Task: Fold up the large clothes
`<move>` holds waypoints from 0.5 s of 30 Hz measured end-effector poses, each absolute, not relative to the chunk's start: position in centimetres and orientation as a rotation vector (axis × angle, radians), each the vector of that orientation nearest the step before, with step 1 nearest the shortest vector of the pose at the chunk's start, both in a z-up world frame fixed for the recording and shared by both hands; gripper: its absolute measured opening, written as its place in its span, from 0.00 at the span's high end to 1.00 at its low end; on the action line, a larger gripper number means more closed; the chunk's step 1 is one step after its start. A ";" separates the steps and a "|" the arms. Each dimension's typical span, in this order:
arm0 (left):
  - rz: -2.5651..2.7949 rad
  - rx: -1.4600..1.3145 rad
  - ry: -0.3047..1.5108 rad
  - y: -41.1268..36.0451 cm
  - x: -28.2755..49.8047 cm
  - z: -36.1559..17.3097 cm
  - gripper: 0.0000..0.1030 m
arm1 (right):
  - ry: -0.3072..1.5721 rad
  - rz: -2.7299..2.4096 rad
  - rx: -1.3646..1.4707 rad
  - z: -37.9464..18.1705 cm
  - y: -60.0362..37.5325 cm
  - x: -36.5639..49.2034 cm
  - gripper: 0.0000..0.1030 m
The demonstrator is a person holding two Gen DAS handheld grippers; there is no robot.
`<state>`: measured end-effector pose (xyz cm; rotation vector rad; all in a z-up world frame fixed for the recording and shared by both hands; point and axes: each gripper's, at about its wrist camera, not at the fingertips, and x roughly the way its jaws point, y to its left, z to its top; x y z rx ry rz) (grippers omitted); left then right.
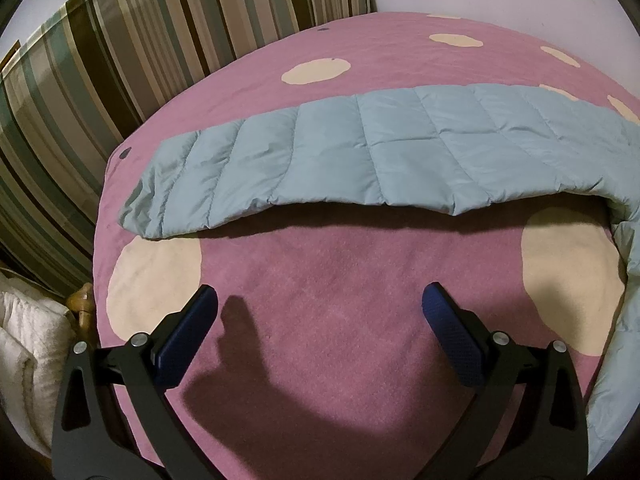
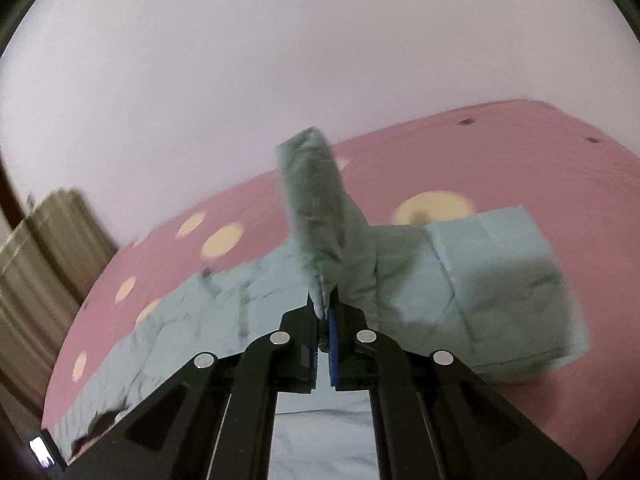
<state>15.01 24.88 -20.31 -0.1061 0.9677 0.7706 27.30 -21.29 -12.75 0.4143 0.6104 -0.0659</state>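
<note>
Right gripper [image 2: 323,312] is clamped on the blue quilted garment [image 2: 320,216]; left gripper [image 1: 320,312] is held wide open, empty, garment beyond it. No legible writing is seen.

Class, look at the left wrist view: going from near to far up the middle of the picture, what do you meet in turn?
Left gripper with open jaws → bare pink bedspread → light blue quilted garment → cream spot → striped curtain.

Bare pink bedspread [image 1: 320,280] ahead; quilted blue garment [image 1: 360,148] across beyond; striped curtain [image 1: 120,60] left.
</note>
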 end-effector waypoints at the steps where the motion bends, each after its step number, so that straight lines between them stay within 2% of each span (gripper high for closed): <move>1: 0.769 -0.109 0.968 24.9 15.0 -20.4 0.02 | 0.628 -0.039 0.400 -13.1 -19.9 27.7 0.97; 15: 0.768 -0.113 0.969 24.9 14.9 -20.4 0.02 | 0.849 0.221 0.176 -17.5 -9.7 30.1 0.97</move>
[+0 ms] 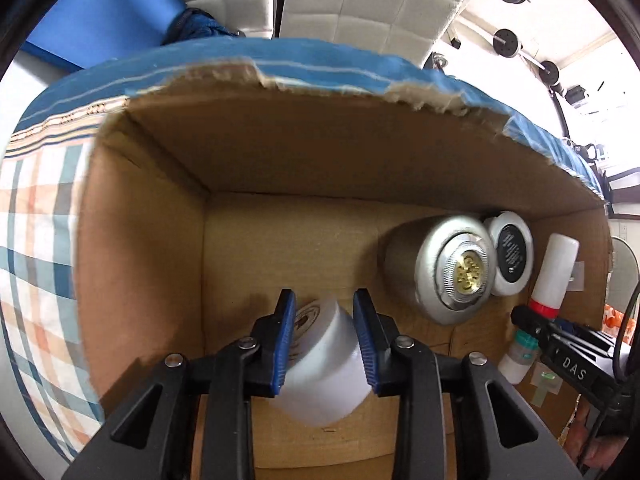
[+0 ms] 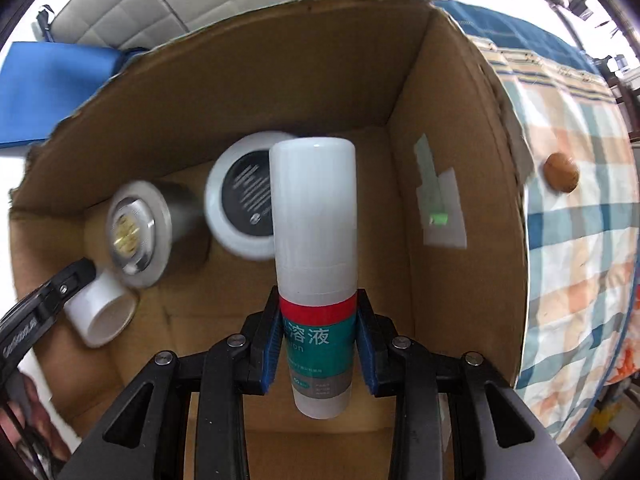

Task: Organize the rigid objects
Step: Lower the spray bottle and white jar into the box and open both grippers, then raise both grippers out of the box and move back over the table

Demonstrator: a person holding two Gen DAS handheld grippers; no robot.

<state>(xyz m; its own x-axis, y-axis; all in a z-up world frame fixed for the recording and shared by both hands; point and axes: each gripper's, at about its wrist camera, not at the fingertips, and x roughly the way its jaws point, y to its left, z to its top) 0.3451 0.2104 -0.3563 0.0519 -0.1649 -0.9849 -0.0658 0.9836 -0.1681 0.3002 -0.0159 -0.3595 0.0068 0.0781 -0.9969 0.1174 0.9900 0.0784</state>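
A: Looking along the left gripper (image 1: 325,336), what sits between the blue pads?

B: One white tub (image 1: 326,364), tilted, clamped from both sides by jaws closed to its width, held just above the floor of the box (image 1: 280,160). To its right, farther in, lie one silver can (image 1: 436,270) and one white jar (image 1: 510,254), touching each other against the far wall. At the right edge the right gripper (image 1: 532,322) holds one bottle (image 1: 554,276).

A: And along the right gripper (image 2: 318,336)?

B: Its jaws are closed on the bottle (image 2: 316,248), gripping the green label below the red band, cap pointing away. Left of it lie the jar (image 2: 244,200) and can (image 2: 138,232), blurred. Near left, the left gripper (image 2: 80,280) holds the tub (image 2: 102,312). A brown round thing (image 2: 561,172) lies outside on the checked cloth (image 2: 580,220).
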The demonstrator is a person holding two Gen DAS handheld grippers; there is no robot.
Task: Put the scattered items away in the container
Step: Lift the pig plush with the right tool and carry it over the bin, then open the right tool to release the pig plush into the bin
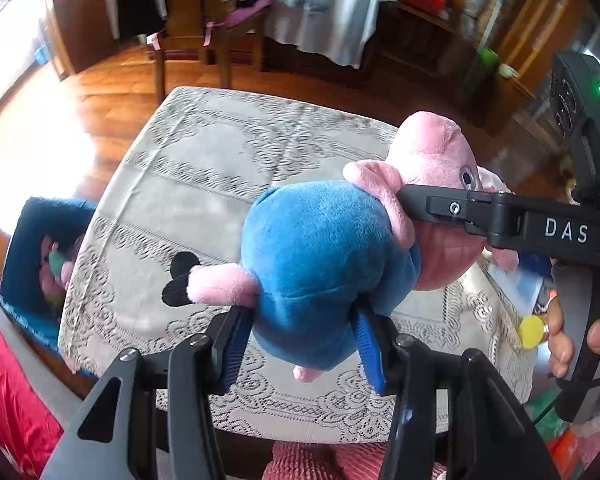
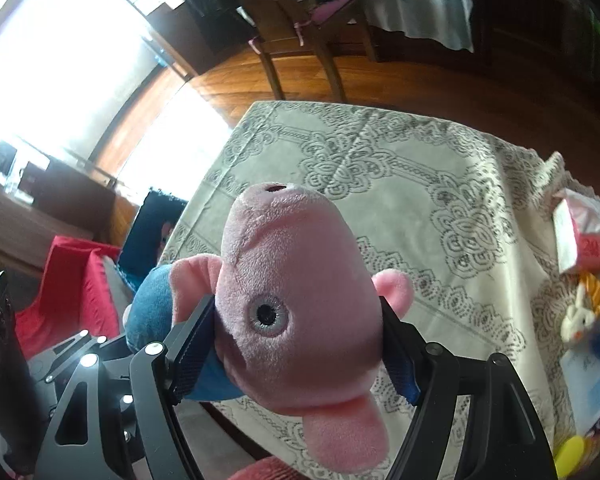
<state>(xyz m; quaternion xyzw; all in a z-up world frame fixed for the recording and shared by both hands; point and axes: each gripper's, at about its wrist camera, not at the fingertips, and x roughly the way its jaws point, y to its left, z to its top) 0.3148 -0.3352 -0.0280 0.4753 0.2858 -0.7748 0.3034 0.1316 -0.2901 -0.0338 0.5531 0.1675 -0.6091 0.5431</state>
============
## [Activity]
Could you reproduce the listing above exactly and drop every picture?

## [Output for this exercise]
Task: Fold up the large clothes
`<move>` holds waypoints from 0.5 s of 30 Hz measured end-effector poses, each absolute, not relative to the chunk's start: position in centimetres and orientation as a rotation vector (axis × angle, radians), each the vector of that orientation nearest the step before, with step 1 nearest the shortest vector of the pose at the chunk's start, both in a z-up world frame fixed for the recording and shared by both hands; gripper: its absolute measured opening, written as its place in its span, from 0.00 at the span's high end to 1.00 at its low end; on the action line, a larger gripper number means more closed; the chunk's step 1 is one step after its start. A ";" separates the steps and a "|" the arms. Each dimension's typical span, in this order:
arm0 (left):
  - rz: -2.5651..2.7949 rad
  - rx: -1.4600..1.3145 rad
  - ry: -0.3047..1.5108 rad
  - y: -41.1268..36.0451 cm
  - x: -28.2755..49.8047 cm
  - z: -36.1559..17.3097 cm
  - gripper: 0.0000..0.1030 m
arm1 (right):
  - ry: -0.3072..1.5721 rad
  - rz: -2.7299..2.4096 rad
  - rx: -1.3646..1.4707 rad
  - z: -37.9464..18.1705 cm
  - y: -60.0362..37.5325 cm
  - x: -36.5639..49.2034 cm
  - gripper: 0.0000..0.1030 m
The demonstrator is a person holding two Gen DAS handheld grippers; there is no robot.
`<state>`: measured end-effector pose (xyz cm; rotation vector rad; all in a z-up world frame fixed for the recording and shared by both hands; point and axes: each gripper's, at about its wrist camera, not at the fingertips, and x roughly the way its jaws point, y to its left, z to its top; x y z rx ry rz) (grippers omitted); left then right.
<state>15.01 24.88 -20.31 -0.1061 0.9677 0.7706 27.30 -21.29 -12.75 0.4143 0.6104 -0.0659</state>
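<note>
Right gripper [image 2: 323,312] is clamped on the blue quilted garment [image 2: 320,216]; left gripper [image 1: 320,312] is held wide open, empty, garment beyond it. No legible writing is seen.

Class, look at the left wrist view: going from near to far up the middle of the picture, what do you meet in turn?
Left gripper with open jaws → bare pink bedspread → light blue quilted garment → cream spot → striped curtain.

Bare pink bedspread [image 1: 320,280] ahead; quilted blue garment [image 1: 360,148] across beyond; striped curtain [image 1: 120,60] left.
</note>
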 end-effector waypoints at the steps where the motion bends, each after its step number, so that straight lines between them stay within 2% of each span (gripper high for closed): <move>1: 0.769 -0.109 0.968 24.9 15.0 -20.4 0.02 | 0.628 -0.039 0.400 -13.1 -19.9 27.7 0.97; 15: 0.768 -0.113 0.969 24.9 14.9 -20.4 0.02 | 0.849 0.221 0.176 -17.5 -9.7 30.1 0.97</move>
[+0 ms] 
[+0 ms] 

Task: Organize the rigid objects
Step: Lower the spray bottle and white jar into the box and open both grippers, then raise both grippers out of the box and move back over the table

Demonstrator: a person holding two Gen DAS handheld grippers; no robot.

<state>(xyz m; its own x-axis, y-axis; all in a z-up world frame fixed for the recording and shared by both hands; point and axes: each gripper's, at about its wrist camera, not at the fingertips, and x roughly the way its jaws point, y to its left, z to its top) 0.3451 0.2104 -0.3563 0.0519 -0.1649 -0.9849 -0.0658 0.9836 -0.1681 0.3002 -0.0159 -0.3595 0.0068 0.0781 -0.9969 0.1174 0.9900 0.0784</state>
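A: Looking along the left gripper (image 1: 325,336), what sits between the blue pads?

B: One white tub (image 1: 326,364), tilted, clamped from both sides by jaws closed to its width, held just above the floor of the box (image 1: 280,160). To its right, farther in, lie one silver can (image 1: 436,270) and one white jar (image 1: 510,254), touching each other against the far wall. At the right edge the right gripper (image 1: 532,322) holds one bottle (image 1: 554,276).

A: And along the right gripper (image 2: 318,336)?

B: Its jaws are closed on the bottle (image 2: 316,248), gripping the green label below the red band, cap pointing away. Left of it lie the jar (image 2: 244,200) and can (image 2: 138,232), blurred. Near left, the left gripper (image 2: 80,280) holds the tub (image 2: 102,312). A brown round thing (image 2: 561,172) lies outside on the checked cloth (image 2: 580,220).
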The demonstrator is a person holding two Gen DAS handheld grippers; there is no robot.
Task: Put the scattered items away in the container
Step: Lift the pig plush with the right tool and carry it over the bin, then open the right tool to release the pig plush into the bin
<state>(xyz m; quaternion xyzw; all in a z-up world frame fixed for the recording and shared by both hands; point and axes: each gripper's, at about its wrist camera, not at the fingertips, and x roughly the way its jaws point, y to its left, z to its top) 0.3148 -0.3352 -0.0280 0.4753 0.2858 -0.7748 0.3034 0.1316 -0.2901 -0.0338 0.5531 0.1675 -0.6091 0.5431</state>

The output for this exercise is complete.